A cigarette case operates as a drug use kit. The flat metal box opens to reveal order: sealed syringes in plastic wrappers, silver cap, plastic water dropper -- things supplied by the harm reduction van that drives by at night. The silver case lays on a mirrored dresser top. The silver takes over in reflection and in the real world.

Users in the flat henpeck at supplies. Someone needs the dropper and clean water. (Fine, she'll make do without the water.) Someone else needs a crack stem.

Because of certain tools' singularity, a procession unfolds: one person smokes crack while waiting for the heroin cap. Another holds a lighter, staring, awaiting both.

Impatience.

Few inject quick. Roller veins, once-there-now-gone veins. Many need help.

It's hard not to miss. Veins, dried, leave behind branched shadows. New ones are tried -- in the foot or neck -- some not thick enough to support a passage of drugs.

It's a waste to hit the skin or muscle. A huge fucking waste. $10, 20, 30...

On some skin, sores peek out beneath hand-torn capri pants and spandex tops. If you squeeze an abscess, pus and fluid leak out, requiring a cloth or napkin to soak up the water-like clear.

Care of such, based on rumor, varies. Keep the area dry or moist? One method's tried one day, another the next. Group-share antibiotics (if someone's been to an ER lately).

No matter how big the abscesses are, theirs aren't too bad, not like their friend Millie's, the one who died. It was Millie's fault she shot drugs (cocaine and heroin "speedballs") into her open wound repeatedly. She should have known the infection would spread from her skin to her blood to her heart.

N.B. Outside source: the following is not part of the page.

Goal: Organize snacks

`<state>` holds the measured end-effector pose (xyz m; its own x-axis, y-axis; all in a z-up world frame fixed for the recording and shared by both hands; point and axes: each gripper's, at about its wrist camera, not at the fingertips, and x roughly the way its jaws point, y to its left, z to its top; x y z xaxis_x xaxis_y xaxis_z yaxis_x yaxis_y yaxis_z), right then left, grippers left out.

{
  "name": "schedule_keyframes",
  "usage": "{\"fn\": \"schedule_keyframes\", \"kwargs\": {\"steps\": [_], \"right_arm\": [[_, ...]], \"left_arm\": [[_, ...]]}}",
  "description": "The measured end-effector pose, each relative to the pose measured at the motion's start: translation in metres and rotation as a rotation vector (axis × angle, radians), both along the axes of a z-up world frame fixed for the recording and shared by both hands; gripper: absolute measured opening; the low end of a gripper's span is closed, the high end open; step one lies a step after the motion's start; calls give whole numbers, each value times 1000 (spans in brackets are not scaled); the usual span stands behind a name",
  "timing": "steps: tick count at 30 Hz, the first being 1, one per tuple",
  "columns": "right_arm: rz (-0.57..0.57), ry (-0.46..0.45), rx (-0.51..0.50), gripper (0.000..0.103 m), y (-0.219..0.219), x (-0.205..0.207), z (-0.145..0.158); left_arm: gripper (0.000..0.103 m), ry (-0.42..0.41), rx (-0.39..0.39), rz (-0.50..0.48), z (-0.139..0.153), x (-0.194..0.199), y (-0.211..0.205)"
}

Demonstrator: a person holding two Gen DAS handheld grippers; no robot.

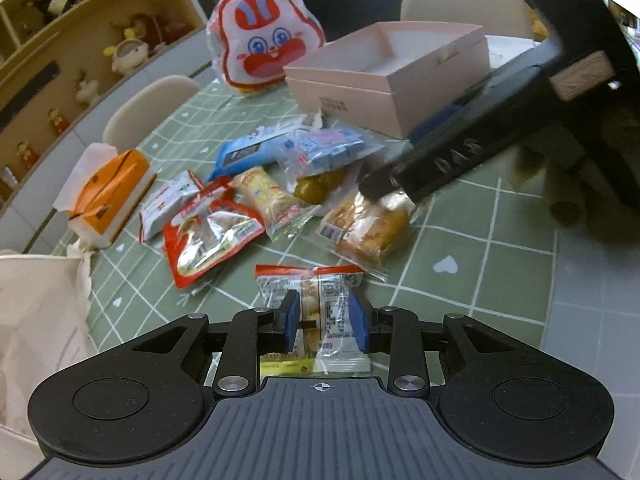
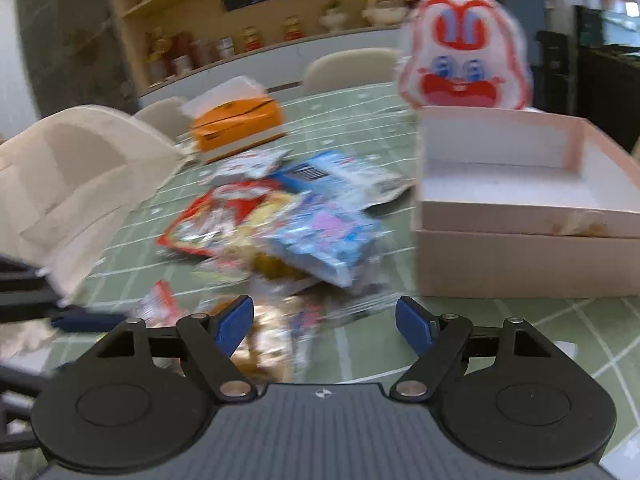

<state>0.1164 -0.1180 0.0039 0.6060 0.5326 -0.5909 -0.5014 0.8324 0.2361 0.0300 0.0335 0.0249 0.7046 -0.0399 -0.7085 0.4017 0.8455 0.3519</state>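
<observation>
Across the desk [image 1: 460, 236], under its green grid cloth, you had open cloth on the right side out to the rounded edge, while the left and middle were crowded. At the far side the pink box [image 1: 384, 76] stood open and held nothing visible, its near wall facing the snack pile. Behind it the rabbit-face bag [image 1: 266, 44] stood upright. At the left edge the orange tissue box [image 1: 108, 196] lay beside a white cloth bag [image 1: 36, 320].

Between them the snacks lay in a loose heap: a blue packet [image 1: 244, 152], a red foil pouch [image 1: 208, 232], and a clear pack of golden pastries [image 1: 368, 224] on the heap's right side.

Your right gripper [image 2: 325, 322] hovered low over that pastry pack, its jaws spread wide and holding nothing; the right wrist view was blurred. Its black body reached in from the upper right in the left wrist view.

Your left gripper [image 1: 325, 326] had its jaws clenched on a small clear snack packet with red ends [image 1: 320, 304], at the near edge of the heap.
</observation>
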Motion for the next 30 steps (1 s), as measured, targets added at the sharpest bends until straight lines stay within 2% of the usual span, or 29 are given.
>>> {"fn": "schedule_keyframes", "kwargs": {"steps": [3,7,10,12,15,19,24,27,30], "right_arm": [[54,-11,-33,79,13,-6,7],[123,10,-68,79,35,-7,12],[97,19,-128,78,45,-1,7],[69,31,-114,78,40,2,3],[47,37,-77,78,27,1,-2],[39,15,-39,78,14,-4,-8],[37,4,-32,78,12,-6,-9],[35,5,-27,78,11,-6,-9],[34,4,-28,78,12,-7,-9]], "left_arm": [[34,-16,-31,33,-1,4,10],[34,-62,-83,132,-3,10,31],[34,-87,-123,192,-7,14,47],[33,-97,-163,193,-8,12,53],[32,-93,-157,169,-8,9,49],[32,-75,-190,128,-8,11,43],[32,-64,-212,94,-9,10,39],[36,-76,-200,106,-6,9,40],[36,-113,-119,169,-7,11,42]]}}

But an easy gaping mark is a window for a needle in an expanse of closed skin, and things are different when shaking from withdrawal.

Clear fluid mop-up meets dates and kisses and drugs and an increasingly distanced hope for the wound's openness to be made smaller, hope authorized by the oxygen bubbles of stolen hydrogen peroxide.

Love in the Time of Heroin: Hunts Point, Bronx. Courtesy of Chris Arnade.

Why worry? The hospital just digs the bad out, after all. Why can't they conduct private practice, squeezing over incision?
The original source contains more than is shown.